September 20, 2015 was a historic day for Nepal. The once and the only Hindu kingdom became a fully secular and democratic country after the Constituent Assembly adopted the new Constitution. The new statute came into effect after seven years of deliberations and protests, often violent, from various ethnic groups.

Presenting the Constitution to Nepal Parliament, President Ram Baran Yadav called for unity and cooperation of all. “The Constitution is the common document of all of us to protect our freedom, independence, geographic integrity, and sovereignty of people,” he said.

The new statute is expected to give equal opportunities to all Nepalese and its motto is “unity in diversity.” The land-locked country will have a bicameral legislature: Lower House or the House of Representatives with 375 members and the Upper House with 60 members. The country will have seven provinces and they will be demarcated within a year. With the new Constitution coming into effect, the interim statute was declared void.

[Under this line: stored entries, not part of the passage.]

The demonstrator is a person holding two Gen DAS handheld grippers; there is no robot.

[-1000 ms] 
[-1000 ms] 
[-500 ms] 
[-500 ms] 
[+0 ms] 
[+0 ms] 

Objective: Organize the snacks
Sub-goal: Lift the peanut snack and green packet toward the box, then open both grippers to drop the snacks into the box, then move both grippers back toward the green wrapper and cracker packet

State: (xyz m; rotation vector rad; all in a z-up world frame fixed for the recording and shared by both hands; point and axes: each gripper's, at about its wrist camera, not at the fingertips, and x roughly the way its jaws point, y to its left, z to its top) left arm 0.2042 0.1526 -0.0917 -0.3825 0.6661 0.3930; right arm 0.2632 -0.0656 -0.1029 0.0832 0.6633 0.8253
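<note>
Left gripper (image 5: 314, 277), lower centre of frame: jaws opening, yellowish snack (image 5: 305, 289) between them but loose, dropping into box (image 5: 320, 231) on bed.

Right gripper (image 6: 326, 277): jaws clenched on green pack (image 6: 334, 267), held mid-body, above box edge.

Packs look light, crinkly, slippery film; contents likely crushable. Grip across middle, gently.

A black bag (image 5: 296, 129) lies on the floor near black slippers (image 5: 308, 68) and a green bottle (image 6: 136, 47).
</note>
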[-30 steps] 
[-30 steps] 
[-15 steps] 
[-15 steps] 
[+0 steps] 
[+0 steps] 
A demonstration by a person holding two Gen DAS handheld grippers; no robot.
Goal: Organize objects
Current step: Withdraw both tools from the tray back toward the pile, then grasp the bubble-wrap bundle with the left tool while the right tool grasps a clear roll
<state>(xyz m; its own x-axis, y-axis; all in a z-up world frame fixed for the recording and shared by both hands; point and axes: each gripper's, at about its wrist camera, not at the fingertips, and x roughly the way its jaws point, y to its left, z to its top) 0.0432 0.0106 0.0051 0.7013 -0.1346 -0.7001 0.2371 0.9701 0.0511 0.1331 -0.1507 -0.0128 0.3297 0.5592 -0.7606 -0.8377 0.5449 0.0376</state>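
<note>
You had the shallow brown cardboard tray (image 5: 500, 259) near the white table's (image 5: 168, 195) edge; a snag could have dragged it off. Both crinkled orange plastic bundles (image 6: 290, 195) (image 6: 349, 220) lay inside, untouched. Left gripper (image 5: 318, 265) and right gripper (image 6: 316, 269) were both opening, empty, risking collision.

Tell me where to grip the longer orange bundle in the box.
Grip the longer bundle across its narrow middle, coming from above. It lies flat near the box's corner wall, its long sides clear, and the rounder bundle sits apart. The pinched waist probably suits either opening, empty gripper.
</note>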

Nepal’s historic moment came amid protests from some ethnic groups who have been opposing the new statute as they believe it has failed to address the issues they have raised. Among these groups are Madhesis and Tharus. During the drafting of the new Constitution, India had urged Nepal to address the ethnic groups’ concerns but apparently Kathmandu had not heeded Delhi’s plea. Nevertheless, the Modi government has congratulated Nepal.